Re: Some errors in MIT's intro C++ course
"Joshua Maurice" <joshuamaurice@gmail.com>
How you calculate a "chance" of what harm the effect of
a bug can be? Please admit you really can not.
The exception handler at upper level si hardly any wiser than the
designer
and design translator who already was proven wrong by the Assert
violation
triggered.
This is an argument saying that fault isolation isn't possible.
You know the old tale about Baron Munchhausen, who was sinking in a swamp,
but then pulled himself out by his hair.
Fault isolation is like that. In reality you can do it only on the
archimedan path, using some fixed point. Otherwise it's jut the baron's
tale.
I think that's silly.
Is it really? I'd classify the line of thoughts in the usual 'wishful
thinking' -- where you expect the solution to be present, so it is talked
into the world. As words are easy to mince.

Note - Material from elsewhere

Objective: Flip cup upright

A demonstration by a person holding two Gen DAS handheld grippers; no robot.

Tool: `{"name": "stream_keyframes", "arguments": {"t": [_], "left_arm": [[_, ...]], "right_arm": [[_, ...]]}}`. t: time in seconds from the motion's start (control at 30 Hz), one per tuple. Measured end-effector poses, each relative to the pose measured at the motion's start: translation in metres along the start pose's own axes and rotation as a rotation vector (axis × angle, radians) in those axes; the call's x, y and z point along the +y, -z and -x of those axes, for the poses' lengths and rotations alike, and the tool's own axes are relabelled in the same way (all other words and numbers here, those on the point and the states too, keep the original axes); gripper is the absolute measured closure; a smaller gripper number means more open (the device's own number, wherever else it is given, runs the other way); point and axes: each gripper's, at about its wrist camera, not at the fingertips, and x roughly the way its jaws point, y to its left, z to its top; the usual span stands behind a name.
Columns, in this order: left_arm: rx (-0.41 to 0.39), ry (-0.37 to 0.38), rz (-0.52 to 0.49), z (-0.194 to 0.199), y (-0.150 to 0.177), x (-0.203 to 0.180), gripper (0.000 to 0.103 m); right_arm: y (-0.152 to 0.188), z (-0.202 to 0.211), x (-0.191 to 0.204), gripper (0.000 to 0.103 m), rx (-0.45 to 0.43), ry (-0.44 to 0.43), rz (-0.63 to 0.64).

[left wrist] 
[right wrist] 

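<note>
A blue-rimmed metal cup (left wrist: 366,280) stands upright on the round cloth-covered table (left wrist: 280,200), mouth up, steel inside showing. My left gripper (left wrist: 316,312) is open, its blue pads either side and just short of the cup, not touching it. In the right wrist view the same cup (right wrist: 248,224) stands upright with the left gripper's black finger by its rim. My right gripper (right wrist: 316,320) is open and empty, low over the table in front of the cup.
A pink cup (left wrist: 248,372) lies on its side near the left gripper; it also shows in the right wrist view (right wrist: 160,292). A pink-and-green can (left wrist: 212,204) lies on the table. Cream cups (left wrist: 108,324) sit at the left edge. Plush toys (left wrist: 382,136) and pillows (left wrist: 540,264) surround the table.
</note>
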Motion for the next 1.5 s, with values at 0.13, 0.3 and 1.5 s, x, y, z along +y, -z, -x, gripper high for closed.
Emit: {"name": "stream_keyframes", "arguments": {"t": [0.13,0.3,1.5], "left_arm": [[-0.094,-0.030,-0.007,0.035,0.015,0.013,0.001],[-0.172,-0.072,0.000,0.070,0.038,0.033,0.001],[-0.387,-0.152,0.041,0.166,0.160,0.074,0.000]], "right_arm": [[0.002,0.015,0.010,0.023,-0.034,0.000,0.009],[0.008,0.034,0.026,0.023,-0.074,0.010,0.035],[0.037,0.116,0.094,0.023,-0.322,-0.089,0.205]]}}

I think that fault isolation is practical, and the
only way to achieve fault tolerance and robustness in an application.
It is, but just stating that will not create its funation anywhere. You may
have it, sometimes you can build it -- but it is a serious business.
Perhaps your implicit argument is that fault isolation must be done at
the "process level" for any language, but I disagree.
Process level is one possible 'fixed point'. Provided your environment
implements process handling that way. (i.e your 'process' runs in a proper
sandbox (say "user space") while some other part of the system runs
separated (say "kernel space"), and nothing can be done in the former to
mess up the latter. Including I/O operation, processor exceptions, resource
exhaustion, etc -- the supervisory system shall be able to recover from
anything.
Even that is not easy to accomplish, with all the support built into today's
microprocessors. But most OS-es aim for exactly that, so you can use fruits
of the gigantic effort.
More reliable systems use separation of more systems.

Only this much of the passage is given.